Brief: In the data below, find every line with the word "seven" and copy it.

Recorded data:
┄┄┄┄┄┄┄┄┄┄┄┄┄┄┄┄┄┄┄┄

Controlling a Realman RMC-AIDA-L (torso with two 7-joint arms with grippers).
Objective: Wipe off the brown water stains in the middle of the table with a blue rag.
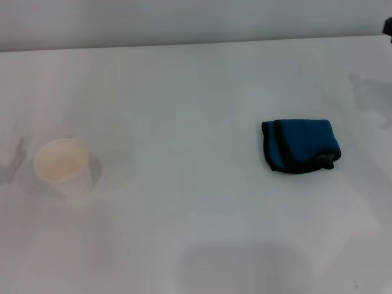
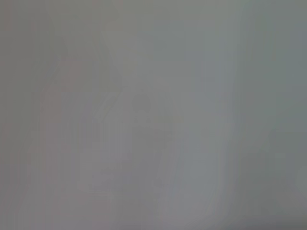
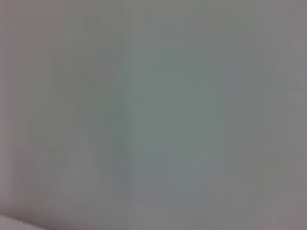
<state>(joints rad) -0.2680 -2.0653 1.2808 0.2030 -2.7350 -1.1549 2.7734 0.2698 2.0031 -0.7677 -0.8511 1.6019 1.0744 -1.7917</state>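
Lying on the white desk (image 1: 184,92), the paper cup (image 1: 61,166) sits nearest, upright on the left side with a beige inside. Well apart from it, to the right and a little farther back, rests the blue rag (image 1: 300,146), folded, with dark edging along its left and lower sides. No brown stains can be made out between them. Both wrist views show only a plain grey blur, and neither end effector appears, so whether either is wide or narrow cannot be told.
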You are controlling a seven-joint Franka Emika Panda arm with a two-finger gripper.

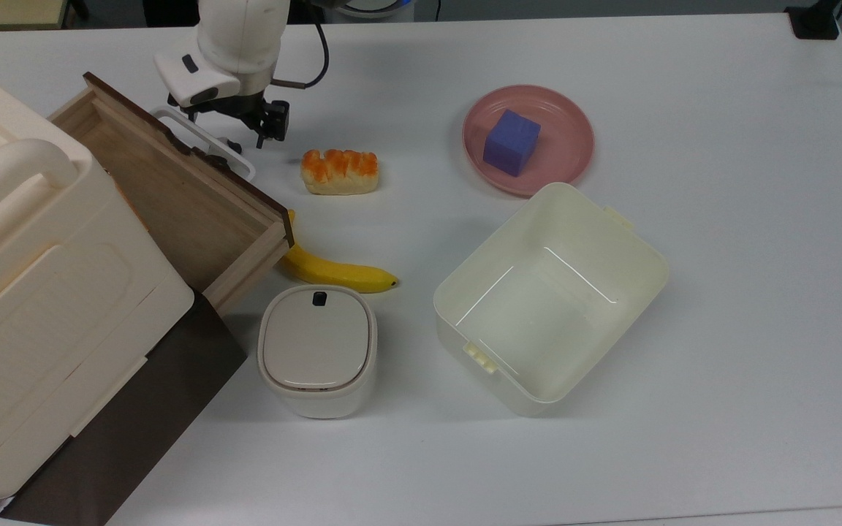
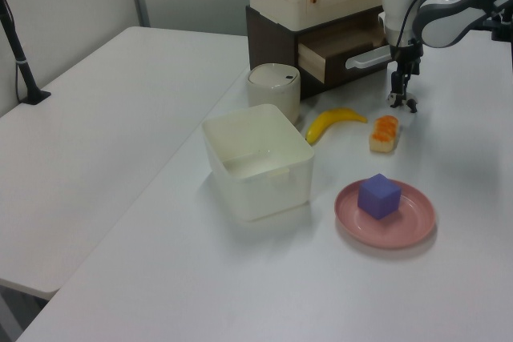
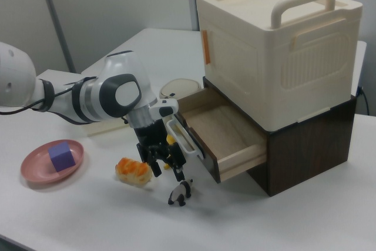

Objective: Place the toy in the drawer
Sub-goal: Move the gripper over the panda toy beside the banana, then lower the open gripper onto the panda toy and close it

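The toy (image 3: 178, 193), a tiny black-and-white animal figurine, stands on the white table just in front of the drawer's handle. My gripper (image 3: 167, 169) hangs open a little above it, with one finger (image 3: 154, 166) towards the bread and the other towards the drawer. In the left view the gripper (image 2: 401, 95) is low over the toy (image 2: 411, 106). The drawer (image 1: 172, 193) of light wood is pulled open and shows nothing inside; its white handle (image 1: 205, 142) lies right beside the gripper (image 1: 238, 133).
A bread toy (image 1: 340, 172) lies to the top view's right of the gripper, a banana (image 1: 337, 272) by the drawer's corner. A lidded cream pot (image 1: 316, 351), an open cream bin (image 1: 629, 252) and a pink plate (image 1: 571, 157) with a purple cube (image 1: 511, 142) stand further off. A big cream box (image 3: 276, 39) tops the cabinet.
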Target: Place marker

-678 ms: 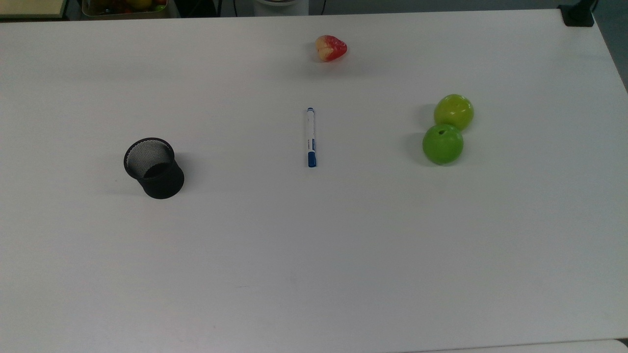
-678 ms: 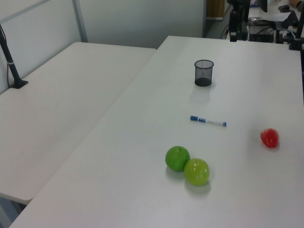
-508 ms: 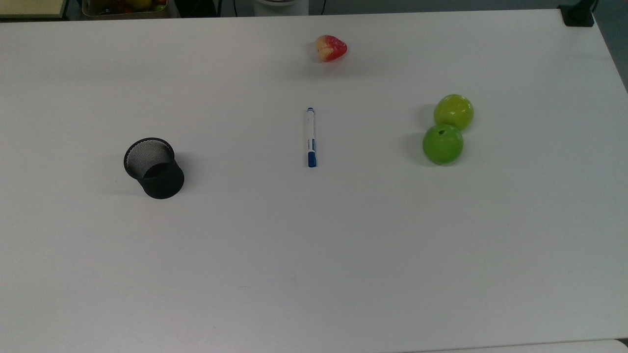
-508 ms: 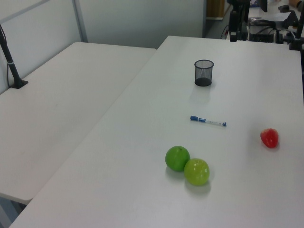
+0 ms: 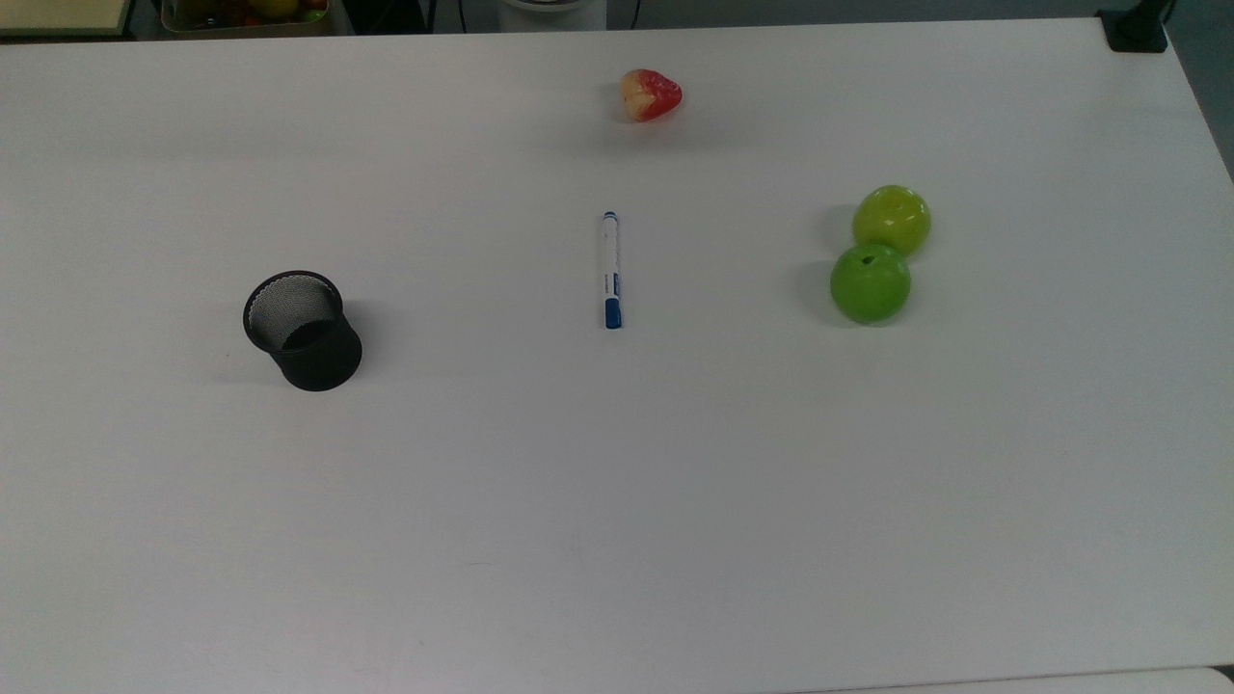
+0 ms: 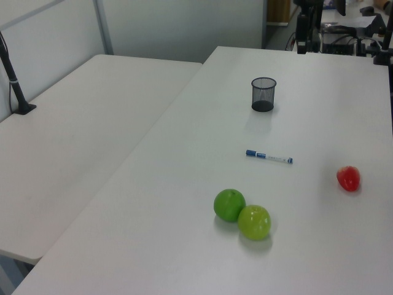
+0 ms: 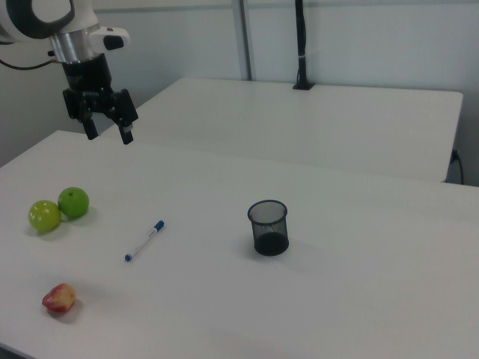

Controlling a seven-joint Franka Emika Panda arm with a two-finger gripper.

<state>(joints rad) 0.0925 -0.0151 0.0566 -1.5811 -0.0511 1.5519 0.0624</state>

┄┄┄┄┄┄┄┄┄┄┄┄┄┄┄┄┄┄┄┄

Finished exercise:
You are controlling a seven-joint Franka Emika Panda arm with a two-finger gripper.
Controlling a seven-joint Franka Emika Panda arm with a two-finger gripper.

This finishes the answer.